- _BRIEF_: Check each line below for "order" and report how many have it, nothing else.
● ● ●
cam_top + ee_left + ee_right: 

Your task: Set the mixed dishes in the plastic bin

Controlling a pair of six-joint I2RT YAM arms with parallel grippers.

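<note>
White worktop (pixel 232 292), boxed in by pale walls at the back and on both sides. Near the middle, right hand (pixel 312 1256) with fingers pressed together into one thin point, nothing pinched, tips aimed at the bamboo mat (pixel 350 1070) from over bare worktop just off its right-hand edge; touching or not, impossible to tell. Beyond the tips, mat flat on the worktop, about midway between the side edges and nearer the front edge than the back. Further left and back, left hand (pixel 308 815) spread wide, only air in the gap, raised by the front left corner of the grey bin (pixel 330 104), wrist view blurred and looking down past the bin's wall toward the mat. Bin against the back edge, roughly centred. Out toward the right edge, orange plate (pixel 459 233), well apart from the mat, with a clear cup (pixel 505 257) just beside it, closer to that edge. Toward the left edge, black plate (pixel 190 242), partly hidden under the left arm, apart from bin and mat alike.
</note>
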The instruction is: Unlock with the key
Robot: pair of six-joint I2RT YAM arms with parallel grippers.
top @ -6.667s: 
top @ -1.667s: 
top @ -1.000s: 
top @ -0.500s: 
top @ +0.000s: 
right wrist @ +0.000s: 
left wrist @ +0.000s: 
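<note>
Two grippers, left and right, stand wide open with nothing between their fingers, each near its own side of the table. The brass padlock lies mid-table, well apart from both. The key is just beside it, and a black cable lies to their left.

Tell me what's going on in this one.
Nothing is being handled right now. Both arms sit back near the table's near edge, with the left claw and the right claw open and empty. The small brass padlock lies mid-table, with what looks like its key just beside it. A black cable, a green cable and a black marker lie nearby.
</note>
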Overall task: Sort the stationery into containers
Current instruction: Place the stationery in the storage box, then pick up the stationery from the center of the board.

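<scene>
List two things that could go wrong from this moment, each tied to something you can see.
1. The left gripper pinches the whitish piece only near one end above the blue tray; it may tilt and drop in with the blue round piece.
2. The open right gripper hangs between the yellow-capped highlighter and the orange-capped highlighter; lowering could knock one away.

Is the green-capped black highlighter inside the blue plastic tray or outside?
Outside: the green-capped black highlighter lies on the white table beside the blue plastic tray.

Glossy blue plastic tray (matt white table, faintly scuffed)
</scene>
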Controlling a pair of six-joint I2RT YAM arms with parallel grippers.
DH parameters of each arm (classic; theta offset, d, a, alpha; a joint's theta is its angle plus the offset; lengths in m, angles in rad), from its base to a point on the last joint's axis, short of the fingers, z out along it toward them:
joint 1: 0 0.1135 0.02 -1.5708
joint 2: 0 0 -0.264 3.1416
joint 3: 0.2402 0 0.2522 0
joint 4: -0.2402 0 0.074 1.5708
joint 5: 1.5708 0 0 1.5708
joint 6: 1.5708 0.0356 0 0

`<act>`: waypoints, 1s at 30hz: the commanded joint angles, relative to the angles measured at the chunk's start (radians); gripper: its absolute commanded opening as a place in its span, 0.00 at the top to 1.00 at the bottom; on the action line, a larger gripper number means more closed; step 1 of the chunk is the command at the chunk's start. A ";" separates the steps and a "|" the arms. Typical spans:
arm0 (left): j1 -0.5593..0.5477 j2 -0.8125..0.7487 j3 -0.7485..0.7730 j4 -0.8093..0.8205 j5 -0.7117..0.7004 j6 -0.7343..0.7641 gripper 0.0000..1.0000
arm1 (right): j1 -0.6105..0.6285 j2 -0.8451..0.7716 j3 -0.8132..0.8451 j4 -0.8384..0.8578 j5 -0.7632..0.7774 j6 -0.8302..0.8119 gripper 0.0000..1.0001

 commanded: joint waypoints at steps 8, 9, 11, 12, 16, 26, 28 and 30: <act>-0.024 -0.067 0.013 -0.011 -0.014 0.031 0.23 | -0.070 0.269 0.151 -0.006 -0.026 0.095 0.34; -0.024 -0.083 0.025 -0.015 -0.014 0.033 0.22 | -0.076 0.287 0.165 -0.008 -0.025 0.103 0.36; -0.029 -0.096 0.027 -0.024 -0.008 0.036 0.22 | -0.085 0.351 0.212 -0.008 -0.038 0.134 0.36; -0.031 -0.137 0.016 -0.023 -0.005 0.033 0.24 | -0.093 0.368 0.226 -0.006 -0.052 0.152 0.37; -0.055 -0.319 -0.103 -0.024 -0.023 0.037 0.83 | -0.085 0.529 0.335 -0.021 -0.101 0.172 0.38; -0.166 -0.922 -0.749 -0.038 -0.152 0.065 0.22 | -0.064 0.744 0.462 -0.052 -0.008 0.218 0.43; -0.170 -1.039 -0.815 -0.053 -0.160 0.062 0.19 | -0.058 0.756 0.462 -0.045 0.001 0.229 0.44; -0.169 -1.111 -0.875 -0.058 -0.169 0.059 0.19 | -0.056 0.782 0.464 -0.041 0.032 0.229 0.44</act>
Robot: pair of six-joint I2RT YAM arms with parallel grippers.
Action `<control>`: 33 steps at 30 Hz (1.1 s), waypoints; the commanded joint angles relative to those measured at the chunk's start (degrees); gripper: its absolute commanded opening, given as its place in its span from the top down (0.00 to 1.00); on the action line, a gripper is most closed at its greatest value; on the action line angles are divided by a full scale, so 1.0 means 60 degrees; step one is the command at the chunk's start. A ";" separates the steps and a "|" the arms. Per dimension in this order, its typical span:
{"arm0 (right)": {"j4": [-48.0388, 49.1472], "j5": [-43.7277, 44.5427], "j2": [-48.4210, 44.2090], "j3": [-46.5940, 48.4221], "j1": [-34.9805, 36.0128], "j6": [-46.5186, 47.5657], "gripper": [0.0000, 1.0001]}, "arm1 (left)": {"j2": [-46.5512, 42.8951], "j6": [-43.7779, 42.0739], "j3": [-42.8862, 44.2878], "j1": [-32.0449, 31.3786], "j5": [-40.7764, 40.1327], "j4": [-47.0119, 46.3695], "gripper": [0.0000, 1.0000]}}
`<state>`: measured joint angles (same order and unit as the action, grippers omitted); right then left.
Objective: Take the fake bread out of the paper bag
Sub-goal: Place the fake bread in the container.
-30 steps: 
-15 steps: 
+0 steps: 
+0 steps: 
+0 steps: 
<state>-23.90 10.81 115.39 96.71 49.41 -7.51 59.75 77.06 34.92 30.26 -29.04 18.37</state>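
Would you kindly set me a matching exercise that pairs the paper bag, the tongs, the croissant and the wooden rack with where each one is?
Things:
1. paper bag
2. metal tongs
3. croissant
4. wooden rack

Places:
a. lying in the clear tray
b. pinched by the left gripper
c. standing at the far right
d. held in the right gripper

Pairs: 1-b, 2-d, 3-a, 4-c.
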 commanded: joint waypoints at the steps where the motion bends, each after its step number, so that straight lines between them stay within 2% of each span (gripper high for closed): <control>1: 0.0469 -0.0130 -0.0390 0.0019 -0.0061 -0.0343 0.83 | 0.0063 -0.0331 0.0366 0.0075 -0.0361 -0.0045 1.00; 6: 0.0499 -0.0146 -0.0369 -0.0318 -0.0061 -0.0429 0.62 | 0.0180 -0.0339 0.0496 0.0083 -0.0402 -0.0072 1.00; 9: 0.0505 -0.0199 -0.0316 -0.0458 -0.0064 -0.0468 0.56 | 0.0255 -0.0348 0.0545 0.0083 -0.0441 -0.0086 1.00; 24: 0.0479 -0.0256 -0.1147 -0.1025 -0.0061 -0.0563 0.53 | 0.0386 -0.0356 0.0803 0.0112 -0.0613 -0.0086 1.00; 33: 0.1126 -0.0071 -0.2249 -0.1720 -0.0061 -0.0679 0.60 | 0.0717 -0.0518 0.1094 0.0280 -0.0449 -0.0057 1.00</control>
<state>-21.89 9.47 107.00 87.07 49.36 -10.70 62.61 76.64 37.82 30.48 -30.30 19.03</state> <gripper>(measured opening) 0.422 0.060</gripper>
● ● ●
- _EXPECTED ANSWER_: 2